Bu kanun teklifine konu olan konutların büyük bir kısmı gelirleri kendilerini geçindirmeye yetmediği için evlerinin bir bölümünü kiraya vermek isteyen kişilerin kullanımında olan konutlardır. Teklif kanunlaşırsa bu insanlar bu küçük gelirden mahrum kalacak, büyük şirketler sektörün neredeyse tamamını ele geçirecekler. Turizm sektörünü denetim altına almak istiyorsanız kara para aklama aracı hâline gelmiş olan ultra lüks otellerden, mafya yönetiminde uyuşturucu trafiğinin merkezi hâline gelmiş olan marinalardan başlayabilirsiniz. Konutlardan vergi almak istiyorsanız yüzlerce evi olan emlak zenginlerini vergilendirebilirsiniz.
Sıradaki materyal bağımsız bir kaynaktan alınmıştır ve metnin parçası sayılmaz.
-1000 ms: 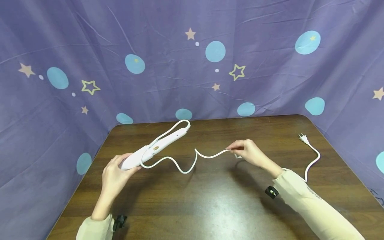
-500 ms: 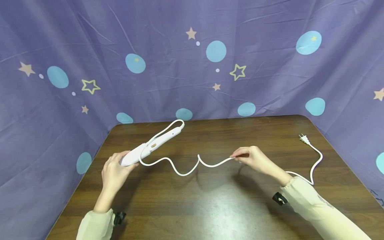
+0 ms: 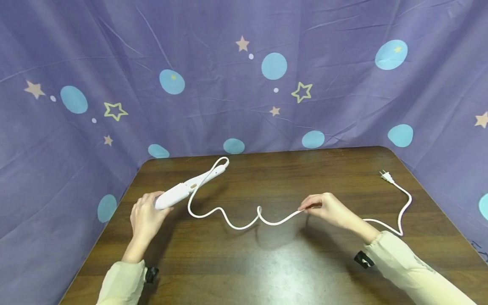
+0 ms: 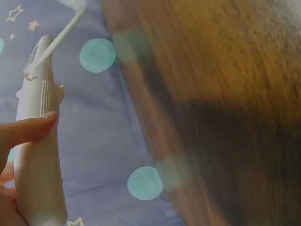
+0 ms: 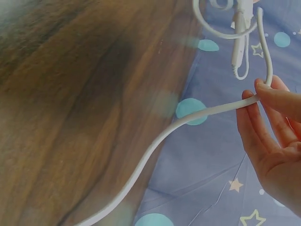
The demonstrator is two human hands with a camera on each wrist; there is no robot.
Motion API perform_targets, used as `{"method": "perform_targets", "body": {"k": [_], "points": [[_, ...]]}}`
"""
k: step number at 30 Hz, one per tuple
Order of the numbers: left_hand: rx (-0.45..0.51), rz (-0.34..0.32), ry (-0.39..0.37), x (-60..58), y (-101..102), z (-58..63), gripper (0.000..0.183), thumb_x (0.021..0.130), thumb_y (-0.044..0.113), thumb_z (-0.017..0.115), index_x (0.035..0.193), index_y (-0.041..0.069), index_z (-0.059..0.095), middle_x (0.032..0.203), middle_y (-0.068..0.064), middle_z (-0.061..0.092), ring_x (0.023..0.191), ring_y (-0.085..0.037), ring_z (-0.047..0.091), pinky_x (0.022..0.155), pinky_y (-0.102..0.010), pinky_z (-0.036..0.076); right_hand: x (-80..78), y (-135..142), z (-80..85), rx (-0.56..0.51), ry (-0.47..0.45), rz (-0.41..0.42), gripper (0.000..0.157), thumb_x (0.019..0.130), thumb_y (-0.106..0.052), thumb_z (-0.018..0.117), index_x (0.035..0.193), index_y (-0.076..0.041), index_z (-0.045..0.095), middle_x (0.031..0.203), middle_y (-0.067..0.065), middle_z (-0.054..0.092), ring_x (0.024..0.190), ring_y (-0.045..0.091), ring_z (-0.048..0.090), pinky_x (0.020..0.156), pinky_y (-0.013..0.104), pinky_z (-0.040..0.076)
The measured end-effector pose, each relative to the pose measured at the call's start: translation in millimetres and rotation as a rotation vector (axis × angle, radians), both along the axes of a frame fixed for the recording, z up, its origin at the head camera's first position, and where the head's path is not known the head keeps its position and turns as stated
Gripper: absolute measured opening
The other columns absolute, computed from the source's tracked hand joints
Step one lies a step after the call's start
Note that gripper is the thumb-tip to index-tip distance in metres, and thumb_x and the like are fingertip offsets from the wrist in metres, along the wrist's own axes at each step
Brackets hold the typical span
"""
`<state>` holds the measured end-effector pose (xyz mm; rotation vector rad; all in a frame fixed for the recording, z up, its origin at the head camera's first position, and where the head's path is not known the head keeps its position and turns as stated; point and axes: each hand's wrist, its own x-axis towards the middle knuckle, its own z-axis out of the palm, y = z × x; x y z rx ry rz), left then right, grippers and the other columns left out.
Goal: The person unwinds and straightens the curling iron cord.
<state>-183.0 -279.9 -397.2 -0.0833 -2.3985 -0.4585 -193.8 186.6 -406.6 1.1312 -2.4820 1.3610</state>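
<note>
In the head view a white hair straightener point(image 3: 173, 196) tilts over the left part of the table, its cord end pointing up and right. My left hand point(image 3: 145, 215) grips its wide end, the thumb lying along one side in the left wrist view, where the straightener's body point(image 4: 38, 169) runs upright. From the far tip the white cord point(image 3: 239, 229) loops back over the body, then sags in waves toward my right hand point(image 3: 330, 209). Thumb and fingertips there pinch the cord, as the right wrist view shows, with a bend in the cord point(image 5: 174, 125) right at the pinch.
Beyond the right hand, the cord's tail runs over the brown wooden table point(image 3: 236, 271) to a two-pin plug point(image 3: 386, 176) near the right edge. A purple curtain point(image 3: 213, 93) with stars and blue dots hangs behind the table and along both sides.
My right hand has moved right and toward me with the pinched cord. The straightener has shifted slightly left and lower, and its cord loop now crosses the body nearer the tip.
</note>
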Motion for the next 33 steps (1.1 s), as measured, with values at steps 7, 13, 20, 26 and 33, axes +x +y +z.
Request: {"method": "perform_targets", "body": {"k": [7,13,20,26,33], "points": [[0.003,0.037,-0.056,-5.3,-5,-2.8,0.05,0.048,0.006,0.082,0.094,0.001,0.062,0.087,-0.023,0.06,0.076,-0.039,0.052,0.067,-0.047,0.036,2.0,4,-7.2,-0.009,0.054,0.046,0.021,0.071,0.015,0.061,0.081,-0.002,0.068,0.079,0.005,0.066,0.073,0.008,0.06,0.064,0.019,0.048],[0.034,0.068,-0.104,-10.8,-12,-7.6,0.05,0.05,0.009,0.082,0.095,0.0,0.061,0.088,-0.024,0.059,0.077,-0.04,0.053,0.068,-0.048,0.036,4.1,4,-18.4,0.019,0.11,0.073,0.024,0.067,0.017,0.061,0.079,-0.003,0.068,0.076,0.004,0.065,0.072,0.006,0.059,0.062,0.021,0.047],[0.067,0.102,-0.155,-17.6,-16,-12.0,0.05,0.052,0.009,0.081,0.096,-0.001,0.06,0.089,-0.026,0.059,0.078,-0.041,0.053,0.067,-0.049,0.036,10.5,0,-31.1,0.1,0.109,0.08,0.022,0.065,0.013,0.064,0.074,-0.007,0.068,0.074,-0.001,0.064,0.072,0.006,0.059,0.064,0.021,0.046],[0.087,0.122,-0.221,-23.1,-18,-16.0,0.051,0.055,0.01,0.08,0.099,-0.001,0.059,0.091,-0.028,0.058,0.08,-0.042,0.053,0.068,-0.049,0.036,14.0,-2,-42.2,0.13,0.095,0.114,0.018,0.065,0.011,0.065,0.072,-0.006,0.068,0.072,-0.002,0.064,0.068,0.011,0.06,0.063,0.022,0.046],[0.106,0.132,-0.29,-30.4,-21,-22.5,0.053,0.056,0.012,0.079,0.103,-0.001,0.056,0.095,-0.03,0.056,0.083,-0.044,0.052,0.068,-0.05,0.036,14.9,-3,-50.8,0.163,0.134,0.144,0.019,0.064,0.009,0.066,0.071,-0.009,0.068,0.071,-0.004,0.064,0.067,0.01,0.06,0.063,0.019,0.045]]}}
Turizm demişken bir parantez de kürdistan turizmi için açmak istiyorum. Kürdistanın doğal güzelliklerinin, kültür varlıklarının sistematik olarak tahrip edilmesi ve bölgede uygulanan savaş politikaları bölgemizin turizmini durma noktasına getirmiştir, halkımızı en önemli bir gelir kaleminden de mahrum bırakmıştır. Vekili olduğum şehir olan Hakkâri'nin Cilo ve Sat Buzul Gölleri gibi doğal güzellikleri sadece Valinin istediği zamanlarda halka açılmakta, Hükûmetin reklamı yapıldıktan sonra tüm yıl yasaklı kalmaya devam etmekte; ekonomik olarak zaten kötü durumda olan Hakkâri'nin turizm geliri fırsatı elinden alınmaktadır. Kayyum rejimini ve baskıcı politikaları meşrulaştırmak için ara sıra festivaller düzenlenip imaj çalışması yapılıyor. Oysa Valilik tarafından on beş günde bir çıkarılan kararla kentteki her türlü eylem ve etkinlikler yasaklanıyor. Bu kararlara göre tiyatro ve pandomim yapmak bile yasak. Evet, yanlış duymadınız, şu anda Hakkâri'de pandomim yapmak isteseniz yapamazsınız.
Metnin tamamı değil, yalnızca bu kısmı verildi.